Aim of the exercise:
Exactly the lines from the opening of the data through the line containing "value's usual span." should be reproduced, please, with nothing added.

------ The data

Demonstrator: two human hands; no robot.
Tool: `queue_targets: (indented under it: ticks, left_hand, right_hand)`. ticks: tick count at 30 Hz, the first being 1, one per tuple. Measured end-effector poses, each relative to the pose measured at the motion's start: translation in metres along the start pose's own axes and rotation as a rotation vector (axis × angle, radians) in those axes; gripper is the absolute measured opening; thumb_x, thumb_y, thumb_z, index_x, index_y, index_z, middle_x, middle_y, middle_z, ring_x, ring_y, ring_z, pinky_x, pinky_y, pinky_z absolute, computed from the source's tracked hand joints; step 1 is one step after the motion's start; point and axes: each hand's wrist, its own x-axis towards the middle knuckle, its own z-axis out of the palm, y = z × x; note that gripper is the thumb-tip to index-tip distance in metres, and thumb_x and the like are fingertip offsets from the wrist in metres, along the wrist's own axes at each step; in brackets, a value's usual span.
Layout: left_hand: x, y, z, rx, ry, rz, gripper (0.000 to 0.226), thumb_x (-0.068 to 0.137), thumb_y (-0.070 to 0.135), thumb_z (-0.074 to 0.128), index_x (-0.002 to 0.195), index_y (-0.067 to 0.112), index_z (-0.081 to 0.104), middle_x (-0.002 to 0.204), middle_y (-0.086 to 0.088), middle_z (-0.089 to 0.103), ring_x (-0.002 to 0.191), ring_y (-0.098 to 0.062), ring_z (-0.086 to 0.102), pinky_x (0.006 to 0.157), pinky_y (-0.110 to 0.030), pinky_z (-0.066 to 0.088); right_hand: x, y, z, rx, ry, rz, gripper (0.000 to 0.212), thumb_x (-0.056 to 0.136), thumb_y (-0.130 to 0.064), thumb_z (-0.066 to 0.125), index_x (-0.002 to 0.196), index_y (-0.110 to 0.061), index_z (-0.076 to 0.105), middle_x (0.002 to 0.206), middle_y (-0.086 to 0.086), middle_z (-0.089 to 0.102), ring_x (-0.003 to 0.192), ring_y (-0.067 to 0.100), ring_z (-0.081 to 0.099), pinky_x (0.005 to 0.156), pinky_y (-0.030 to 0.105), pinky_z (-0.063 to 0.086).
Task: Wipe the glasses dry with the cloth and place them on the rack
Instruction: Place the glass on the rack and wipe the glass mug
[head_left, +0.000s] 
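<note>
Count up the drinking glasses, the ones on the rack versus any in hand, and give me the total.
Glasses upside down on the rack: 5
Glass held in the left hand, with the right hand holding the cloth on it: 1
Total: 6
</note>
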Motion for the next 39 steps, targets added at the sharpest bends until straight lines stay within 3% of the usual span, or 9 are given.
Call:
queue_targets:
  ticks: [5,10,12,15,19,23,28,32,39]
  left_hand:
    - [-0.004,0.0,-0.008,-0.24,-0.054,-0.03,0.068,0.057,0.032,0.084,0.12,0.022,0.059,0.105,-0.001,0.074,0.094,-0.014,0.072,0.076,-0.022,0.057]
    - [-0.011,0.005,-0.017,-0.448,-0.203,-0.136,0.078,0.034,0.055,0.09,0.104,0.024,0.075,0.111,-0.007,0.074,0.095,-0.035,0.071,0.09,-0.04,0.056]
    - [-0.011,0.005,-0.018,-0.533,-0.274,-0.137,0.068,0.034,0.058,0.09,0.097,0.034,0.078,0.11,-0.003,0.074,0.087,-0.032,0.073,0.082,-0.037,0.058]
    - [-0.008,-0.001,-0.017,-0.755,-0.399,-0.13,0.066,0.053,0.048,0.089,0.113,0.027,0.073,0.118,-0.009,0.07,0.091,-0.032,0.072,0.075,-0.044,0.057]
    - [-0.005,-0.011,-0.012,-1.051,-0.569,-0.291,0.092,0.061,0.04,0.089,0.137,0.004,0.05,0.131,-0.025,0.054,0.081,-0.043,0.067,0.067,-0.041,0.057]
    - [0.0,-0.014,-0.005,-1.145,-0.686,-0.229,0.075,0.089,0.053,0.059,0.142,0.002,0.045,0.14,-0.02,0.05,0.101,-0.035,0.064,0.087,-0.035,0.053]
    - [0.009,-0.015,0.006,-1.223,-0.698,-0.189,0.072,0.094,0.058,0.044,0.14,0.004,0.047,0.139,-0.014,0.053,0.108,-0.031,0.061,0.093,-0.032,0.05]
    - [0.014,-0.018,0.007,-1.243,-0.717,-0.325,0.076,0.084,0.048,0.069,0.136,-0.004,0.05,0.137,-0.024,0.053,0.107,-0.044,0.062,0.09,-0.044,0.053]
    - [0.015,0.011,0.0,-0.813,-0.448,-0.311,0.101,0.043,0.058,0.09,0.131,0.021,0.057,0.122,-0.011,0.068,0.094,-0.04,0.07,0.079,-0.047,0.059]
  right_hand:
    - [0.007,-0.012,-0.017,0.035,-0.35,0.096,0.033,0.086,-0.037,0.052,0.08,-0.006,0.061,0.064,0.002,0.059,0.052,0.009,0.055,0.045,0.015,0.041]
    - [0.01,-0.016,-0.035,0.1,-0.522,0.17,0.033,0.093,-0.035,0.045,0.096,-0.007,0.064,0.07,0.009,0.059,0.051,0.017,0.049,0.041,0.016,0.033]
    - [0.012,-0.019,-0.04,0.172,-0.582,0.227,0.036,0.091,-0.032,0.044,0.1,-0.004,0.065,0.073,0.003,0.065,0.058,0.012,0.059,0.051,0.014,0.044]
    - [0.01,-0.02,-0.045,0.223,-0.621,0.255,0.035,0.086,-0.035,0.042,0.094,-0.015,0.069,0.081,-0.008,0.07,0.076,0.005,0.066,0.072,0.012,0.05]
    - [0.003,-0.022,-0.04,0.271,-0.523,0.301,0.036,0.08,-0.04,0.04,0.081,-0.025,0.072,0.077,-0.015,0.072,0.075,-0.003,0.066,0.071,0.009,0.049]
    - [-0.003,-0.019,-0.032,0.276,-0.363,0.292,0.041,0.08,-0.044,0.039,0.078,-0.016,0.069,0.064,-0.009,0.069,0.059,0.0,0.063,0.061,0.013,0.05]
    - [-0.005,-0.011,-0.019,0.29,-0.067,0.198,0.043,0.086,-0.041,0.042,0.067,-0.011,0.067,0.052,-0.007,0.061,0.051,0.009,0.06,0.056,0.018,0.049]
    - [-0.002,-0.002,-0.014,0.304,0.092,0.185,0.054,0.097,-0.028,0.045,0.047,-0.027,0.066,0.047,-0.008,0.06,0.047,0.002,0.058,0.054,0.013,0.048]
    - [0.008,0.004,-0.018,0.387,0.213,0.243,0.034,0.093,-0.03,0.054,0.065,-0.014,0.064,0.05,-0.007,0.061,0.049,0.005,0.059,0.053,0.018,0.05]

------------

Answer to this problem:
Demonstrator: two human hands; no robot.
Tool: `queue_targets: (indented under it: ticks, left_hand, right_hand)`. ticks: tick count at 30 Hz, the first being 1, one per tuple. Measured end-effector poses, each relative to the pose measured at the motion's start: translation in metres along the start pose's own axes and rotation as a rotation vector (axis × angle, radians) in those axes; gripper is the absolute measured opening; thumb_x, thumb_y, thumb_z, index_x, index_y, index_z, middle_x, middle_y, middle_z, ring_x, ring_y, ring_z, pinky_x, pinky_y, pinky_z absolute, computed from the source's tracked hand joints; step 1 is one step after the motion's start; point and axes: each hand's wrist, its own x-axis towards the middle knuckle, its own z-axis out of the palm, y = z × x; note that gripper is the thumb-tip to index-tip distance in metres, and thumb_x and the like are fingertip offsets from the wrist in metres, along the wrist's own axes at each step; in brackets, a value's usual span.

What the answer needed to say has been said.